1) jcr is specifically designed to handle exactly what you describe.
i think sakai could be a perfect jcr showcase.

2) jackrabbit's design should also supports the metrics you describe.
you may have to tweak the persistence managers (maybe not even), 
and maybe configure the search index properly. of course the
"content-design" (nodetypes) may have an impact too.

> One early medium application of our software (current version at University
> of Michigan) is 20,000 users, 100GB, 700 simultaneous users.  This is in
> daily and continuous production.  Our next large deployment is Indiana
> University which will likely be 500GB+, 100,000 users, 1500+ simultaneous
> users.  We also expect 20-100 smaller installations with 100-5000 users
> within a year.
> We do performance testing as a matter of course, and will only put stress on
> the implementation when we are confident.
i would be very interested in conducting those tests, maybe a generic
opensource "jcr-content-repository-load-test" could be the result of this 
excercise?

> > with respect to the hierarchical authorization, i would certainly be
> > interested to find out if the "soon-to-come" built-in native jackrabbit
> > authorization is going to suit your needs, both functionality and
> > performance-wise.
> If we get started, our implementations will be done in public and
> open-source from their first lines of code.  I look forward to some good
> native JR implementations because they can bootstrap our process quite a
> bit.  It is much better to start with something working and speed it up.
> Our entire project is Jakarta-style license so we can only include other
> Jakarta-style licensed material in our distribution.
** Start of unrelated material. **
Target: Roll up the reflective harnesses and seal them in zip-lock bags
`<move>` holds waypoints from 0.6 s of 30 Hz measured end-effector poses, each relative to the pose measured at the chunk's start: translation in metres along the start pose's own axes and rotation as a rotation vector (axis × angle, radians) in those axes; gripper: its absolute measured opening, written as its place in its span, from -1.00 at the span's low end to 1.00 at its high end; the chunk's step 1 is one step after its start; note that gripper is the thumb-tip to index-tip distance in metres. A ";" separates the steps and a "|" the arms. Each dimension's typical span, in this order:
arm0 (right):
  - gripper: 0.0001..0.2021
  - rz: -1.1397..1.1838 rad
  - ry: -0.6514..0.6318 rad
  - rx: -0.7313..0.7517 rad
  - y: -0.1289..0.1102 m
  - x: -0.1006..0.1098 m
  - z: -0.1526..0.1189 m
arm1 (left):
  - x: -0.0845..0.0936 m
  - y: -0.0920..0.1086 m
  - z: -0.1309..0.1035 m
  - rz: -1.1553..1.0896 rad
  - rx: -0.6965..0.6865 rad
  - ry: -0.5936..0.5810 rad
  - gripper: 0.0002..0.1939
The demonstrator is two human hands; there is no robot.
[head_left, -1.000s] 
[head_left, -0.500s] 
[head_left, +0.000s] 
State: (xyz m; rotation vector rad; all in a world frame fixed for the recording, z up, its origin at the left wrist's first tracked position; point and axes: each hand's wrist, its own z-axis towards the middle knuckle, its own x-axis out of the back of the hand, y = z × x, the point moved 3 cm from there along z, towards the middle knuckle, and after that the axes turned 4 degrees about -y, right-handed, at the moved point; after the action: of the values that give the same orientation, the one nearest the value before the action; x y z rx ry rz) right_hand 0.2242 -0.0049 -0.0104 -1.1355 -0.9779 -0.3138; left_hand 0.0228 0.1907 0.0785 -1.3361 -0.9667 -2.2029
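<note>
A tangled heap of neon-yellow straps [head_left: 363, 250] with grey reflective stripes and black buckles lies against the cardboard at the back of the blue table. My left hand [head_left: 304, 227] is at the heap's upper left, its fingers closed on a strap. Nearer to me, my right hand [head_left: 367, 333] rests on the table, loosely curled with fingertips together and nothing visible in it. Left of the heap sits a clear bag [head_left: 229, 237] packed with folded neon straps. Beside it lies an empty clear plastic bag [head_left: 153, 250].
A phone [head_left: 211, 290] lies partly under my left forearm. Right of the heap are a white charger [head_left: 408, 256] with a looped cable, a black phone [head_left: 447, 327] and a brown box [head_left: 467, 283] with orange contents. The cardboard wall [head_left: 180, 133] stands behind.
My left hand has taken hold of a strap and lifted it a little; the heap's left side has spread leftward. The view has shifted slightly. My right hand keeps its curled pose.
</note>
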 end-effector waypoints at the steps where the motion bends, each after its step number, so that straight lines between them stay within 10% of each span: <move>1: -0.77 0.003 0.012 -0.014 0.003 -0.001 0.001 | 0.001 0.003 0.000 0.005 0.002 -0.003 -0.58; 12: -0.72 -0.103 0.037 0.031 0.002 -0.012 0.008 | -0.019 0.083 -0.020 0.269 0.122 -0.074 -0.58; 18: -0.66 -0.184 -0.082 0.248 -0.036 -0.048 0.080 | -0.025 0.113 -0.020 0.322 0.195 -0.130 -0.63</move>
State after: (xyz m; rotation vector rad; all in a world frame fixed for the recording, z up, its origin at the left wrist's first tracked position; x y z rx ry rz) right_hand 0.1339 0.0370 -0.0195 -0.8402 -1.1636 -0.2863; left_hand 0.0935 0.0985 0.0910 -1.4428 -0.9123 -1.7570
it really sounds like this could be the perfect jcr & jackrabbit 
showcase, let me assure at least from my end that you have 
my full support and let me know if there is anything that we can 
do to help your progress...

regards,
david

Re: Never Mind - Solved it myself Re: Introduction followed by Dumb, Obvious Developer Question

Posted by Charles Severance <cs...@umich.edu>.
On 2/6/05 4:31 PM, "David Nuescheler" <da...@gmail.com> wrote:

> sounds great.  i would assume that your users would mostly read from
> the repository? jackrabbit should be well suited for that.  do you have
> any expectations with respect to how much content you are going to
> store in the repository? or how frequently content is written to
> the repository?

We will have plenty of writes.  Likely between 10-20% writes overall.  We
may end up storing things like chat messages in JCR.  We will have
applications that store material in properties, and place observers on
changes in content to provide real-time interactions for things like chat.

If this is something that is not so good for JR, we should know that.  Make
sure to separate the API issues from the implementation issues - we can add
our own implementation to address performance issues.  If we picked JCR/JR,
we would not put it into production until June.

One early medium application of our software (current version at University
of Michigan) is 20,000 users, 100GB, 700 simultaneous users.  This is in
daily and continuous production.  Our next large deployment is Indiana
University which will likely be 500GB+, 100,000 users, 1500+ simultaneous
users.  We also expect 20-100 smaller installations with 100-5000 users
within a year.

We do performance testing as a matter of course, and will only put stress on
the implementation when we are confident.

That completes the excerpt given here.